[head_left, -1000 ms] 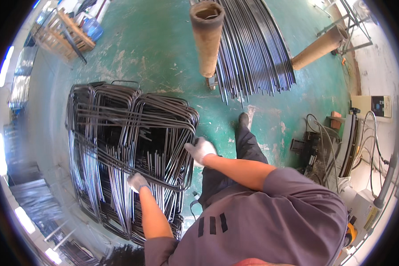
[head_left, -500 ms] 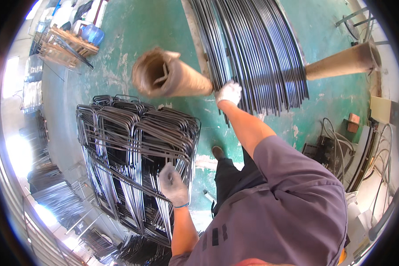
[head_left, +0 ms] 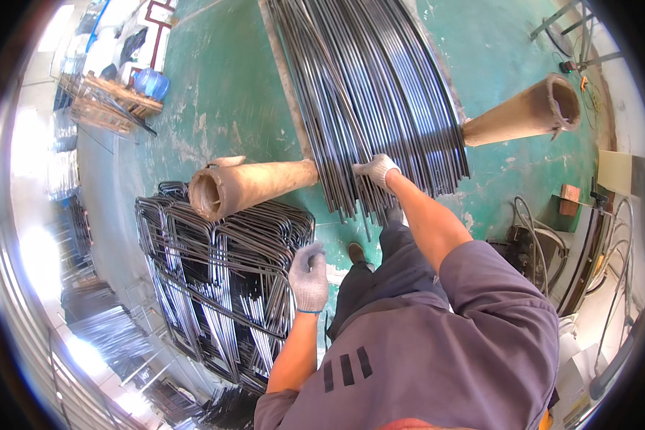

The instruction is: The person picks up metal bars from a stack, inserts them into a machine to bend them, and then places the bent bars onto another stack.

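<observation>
A wide row of long dark metal tubes (head_left: 408,93) lies ahead of me, side by side, their near ends uneven. My right hand (head_left: 377,170), in a white knitted glove, is closed around one metal tube (head_left: 337,86) near its close end. That tube slants across the others toward the far left. My left hand (head_left: 309,278), gloved too, is raised in front of my body beside a pile of bent tube frames (head_left: 244,233). Its fingers curl loosely, with a gap to the thumb and nothing seen between them.
Thick brown cardboard-like rolls jut out left (head_left: 265,188) and right (head_left: 512,116) of the tubes; the left one overhangs the frames. A wooden pallet (head_left: 122,100) with a blue water jug (head_left: 152,84) stands far left. Hoses (head_left: 541,229) and equipment are at the right.
My right hand has moved slightly nearer and right, and a tube now slants over the row. My left hand has risen and shifted right. The whole view has turned a little.
</observation>
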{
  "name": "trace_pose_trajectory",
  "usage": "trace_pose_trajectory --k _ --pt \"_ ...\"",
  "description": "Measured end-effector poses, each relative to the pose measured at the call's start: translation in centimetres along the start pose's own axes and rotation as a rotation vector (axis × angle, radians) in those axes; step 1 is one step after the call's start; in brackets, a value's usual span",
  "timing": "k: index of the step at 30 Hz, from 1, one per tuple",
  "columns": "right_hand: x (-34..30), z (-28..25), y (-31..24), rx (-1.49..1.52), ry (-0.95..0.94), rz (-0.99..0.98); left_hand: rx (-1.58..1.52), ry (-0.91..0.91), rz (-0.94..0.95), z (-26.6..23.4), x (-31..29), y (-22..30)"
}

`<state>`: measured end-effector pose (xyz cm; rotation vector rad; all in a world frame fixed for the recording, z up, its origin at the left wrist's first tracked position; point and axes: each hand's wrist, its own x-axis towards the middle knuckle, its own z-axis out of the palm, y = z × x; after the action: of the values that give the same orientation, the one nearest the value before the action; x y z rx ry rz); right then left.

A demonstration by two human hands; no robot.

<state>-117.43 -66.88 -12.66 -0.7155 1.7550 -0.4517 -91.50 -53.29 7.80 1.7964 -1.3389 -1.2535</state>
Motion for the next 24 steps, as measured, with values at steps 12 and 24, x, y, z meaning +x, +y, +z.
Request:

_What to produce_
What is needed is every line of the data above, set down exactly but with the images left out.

_Output of the task_
[head_left, -1000 ms] 
[head_left, -500 ms] 
[head_left, +0 ms] 

The instruction is: The person picks up metal bars from a stack, inserts them into a machine to bend them, and then places the bent bars onto another stack.

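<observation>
A wide row of long dark metal tubes (head_left: 408,93) lies ahead of me, side by side, their near ends uneven. My right hand (head_left: 377,170), in a white knitted glove, is closed around one metal tube (head_left: 337,86) near its close end. That tube slants across the others toward the far left. My left hand (head_left: 309,278), gloved too, is raised in front of my body beside a pile of bent tube frames (head_left: 244,233). Its fingers curl loosely, with a gap to the thumb and nothing seen between them.
Thick brown cardboard-like rolls jut out left (head_left: 265,188) and right (head_left: 512,116) of the tubes; the left one overhangs the frames. A wooden pallet (head_left: 122,100) with a blue water jug (head_left: 152,84) stands far left. Hoses (head_left: 541,229) and equipment are at the right.
My right hand has moved slightly nearer and right, and a tube now slants over the row. My left hand has risen and shifted right. The whole view has turned a little.
</observation>
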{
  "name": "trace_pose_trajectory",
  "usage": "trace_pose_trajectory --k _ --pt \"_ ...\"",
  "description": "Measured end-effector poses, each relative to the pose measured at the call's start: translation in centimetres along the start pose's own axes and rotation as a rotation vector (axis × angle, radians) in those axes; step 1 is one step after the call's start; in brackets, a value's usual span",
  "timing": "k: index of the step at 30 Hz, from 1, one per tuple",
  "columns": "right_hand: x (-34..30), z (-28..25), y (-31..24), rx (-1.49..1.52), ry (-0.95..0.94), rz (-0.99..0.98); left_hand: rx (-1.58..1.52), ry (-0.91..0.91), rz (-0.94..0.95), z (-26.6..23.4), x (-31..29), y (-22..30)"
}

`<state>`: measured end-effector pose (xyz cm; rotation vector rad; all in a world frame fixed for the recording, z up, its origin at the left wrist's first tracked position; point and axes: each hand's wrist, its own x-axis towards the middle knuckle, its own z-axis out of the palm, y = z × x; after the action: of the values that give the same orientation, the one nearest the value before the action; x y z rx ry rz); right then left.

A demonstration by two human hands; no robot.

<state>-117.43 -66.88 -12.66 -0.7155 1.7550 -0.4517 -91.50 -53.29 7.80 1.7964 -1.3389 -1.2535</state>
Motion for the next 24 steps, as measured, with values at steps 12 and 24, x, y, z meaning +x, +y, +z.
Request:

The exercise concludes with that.